Eppure esistono metodologie didattiche inclusive, che potrebbero coinvolgere e valorizzare i processi di apprendimento sia di Paolo che dei compagni. Quella docente – e tanti altri, purtroppo, come lei – anziché attrezzarsi a modificare la propria didattica, per rispondere professionalmente ai bisogni di quella classe, individua nel bambino con disabilità “il problema”, che mette in crisi il proprio “metodo di lavoro”, e contro di lui agisce comportamenti di aggressività, di palese e inaccettabile discriminazione.
Le attenzioni, i comportamenti di cura, l’affettività nei confronti degli allievi sono segnali di profondo rispetto della persona e di accoglienza.

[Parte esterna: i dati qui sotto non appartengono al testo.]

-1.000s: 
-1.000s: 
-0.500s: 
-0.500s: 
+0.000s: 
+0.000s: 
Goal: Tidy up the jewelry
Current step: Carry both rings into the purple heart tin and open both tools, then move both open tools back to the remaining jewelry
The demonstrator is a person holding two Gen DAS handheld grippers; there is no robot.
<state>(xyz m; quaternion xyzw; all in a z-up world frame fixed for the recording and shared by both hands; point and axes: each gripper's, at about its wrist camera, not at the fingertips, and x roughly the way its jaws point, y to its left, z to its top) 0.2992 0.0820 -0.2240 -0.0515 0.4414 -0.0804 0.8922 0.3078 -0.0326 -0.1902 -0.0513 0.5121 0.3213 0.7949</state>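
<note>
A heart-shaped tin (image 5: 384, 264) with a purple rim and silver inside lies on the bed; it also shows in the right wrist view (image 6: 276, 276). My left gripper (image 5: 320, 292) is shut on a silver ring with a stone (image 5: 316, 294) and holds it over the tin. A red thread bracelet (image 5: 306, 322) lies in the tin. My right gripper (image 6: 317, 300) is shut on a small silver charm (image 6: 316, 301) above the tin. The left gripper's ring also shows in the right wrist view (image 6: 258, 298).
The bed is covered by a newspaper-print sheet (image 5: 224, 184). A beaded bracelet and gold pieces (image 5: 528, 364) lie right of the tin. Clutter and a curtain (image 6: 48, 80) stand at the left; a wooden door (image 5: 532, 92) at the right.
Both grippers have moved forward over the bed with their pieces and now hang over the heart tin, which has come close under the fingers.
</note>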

In una scuola inclusiva gli adulti fanno propri questi comportamenti e, in modo esemplare, li agiscono, creando una base fondamentale per il clima di classe, di apprendimento, di relazione.
In una classe inclusiva, la presenza di Paolo rappresenta per i compagni uno stimolo a interrogarsi su se stessi, a condividere domande di carattere etico-filosofico sulla persona, a sviluppare se stessi nel rispetto degli altri, divenendo buoni amici, giocatori leali, cittadini responsabili.

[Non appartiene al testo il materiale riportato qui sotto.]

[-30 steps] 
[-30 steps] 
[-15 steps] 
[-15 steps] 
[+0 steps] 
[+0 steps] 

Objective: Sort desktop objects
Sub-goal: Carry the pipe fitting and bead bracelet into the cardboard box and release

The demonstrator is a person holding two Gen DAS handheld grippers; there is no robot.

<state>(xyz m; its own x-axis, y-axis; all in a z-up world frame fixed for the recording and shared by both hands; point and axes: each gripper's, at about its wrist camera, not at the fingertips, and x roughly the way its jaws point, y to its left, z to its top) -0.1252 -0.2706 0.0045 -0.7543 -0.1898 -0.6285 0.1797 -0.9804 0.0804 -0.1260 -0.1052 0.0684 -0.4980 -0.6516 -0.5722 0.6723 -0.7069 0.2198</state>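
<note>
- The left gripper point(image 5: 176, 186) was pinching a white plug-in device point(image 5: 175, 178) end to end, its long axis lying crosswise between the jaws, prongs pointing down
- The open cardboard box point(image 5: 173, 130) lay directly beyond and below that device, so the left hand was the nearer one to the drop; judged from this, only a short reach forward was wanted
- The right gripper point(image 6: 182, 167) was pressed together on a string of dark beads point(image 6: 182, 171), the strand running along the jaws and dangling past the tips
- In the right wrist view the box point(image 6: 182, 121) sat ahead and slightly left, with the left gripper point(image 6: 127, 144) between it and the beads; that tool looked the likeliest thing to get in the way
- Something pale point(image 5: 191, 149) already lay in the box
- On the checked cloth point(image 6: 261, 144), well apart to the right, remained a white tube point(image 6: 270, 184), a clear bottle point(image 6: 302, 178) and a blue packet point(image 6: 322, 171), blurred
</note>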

Al contrario, una classe che esclude getta al di fuori di sé Paolo e altri allievi “difficili”: gli adulti eludono, soffocano ogni domanda che possa lasciare traccia di disagio, rendendone impossibile l’elaborazione. Nel clima di classe permea la paura e il disprezzo per la diversità e i comportamenti discriminatori, vessatori (bullismo), aggressivi non riescono ad essere arginati.
In una classe che esclude, il messaggio adulto dice che il pieno rispetto della dignità della persona e il riconoscimento dei diritti inviolabili della persona sono suscettibili di essere “sospesi”, laddove vi sia una disabilità o una “differenza”. Gli adolescenti vengono abbandonati a loro stessi nell’interrogarsi, con angoscia, sulle proprie differenze.

Ecco perché la questione dell’inclusione scolastica non è solo affare dei genitori di Paolo (o delle Associazioni delle famiglie di persone con disabilità), ma riguarda, eccome, tutte le famiglie.
Occupiamocene insieme. Chiediamo ai Comitati Genitori delle scuole di ogni ordine e grado e alle Associazioni dei Genitori di vigilare affinché le scuole siano effettivamente inclusive, offrendo ai compagni dei bambini/ragazzi con disabilità l’opportunità di un pieno sviluppo della persona*.

*Dario Ianes, L’evoluzione dell’insegnante di sostegno. Verso una didattica inclusiva, Trento, Erickson, 2014, p. 5: «Una finalità “parallela” dell’integrazione scolastica, riferita molto frequentemente dagli insegnanti, è lo sviluppo personale di tutti gli alunni della classe, che crescono sotto vari punti di vista: aumentano le loro abilità relazionali di aiuto e comunicative, la loro empatia e le capacità di comprendere e gestire i propri stati d’animo, la loro autostima, le loro competenze metacognitive e di “insegnamento”, le loro conoscenze biologiche, antropologiche e sociali sulle differenze umane».

Sportello Inclusione Scolastica dell’ANFFAS Riviera del Brenta (Associazione Nazionale Famiglie di Persone con Disabilità Intellettiva e/o Relazionale), componente del Gruppo di Lavoro Regionale per l’Inclusione Scolastica e Sociale della FISH Veneto (Federazione Italiana per il Superamento dell’Handicap).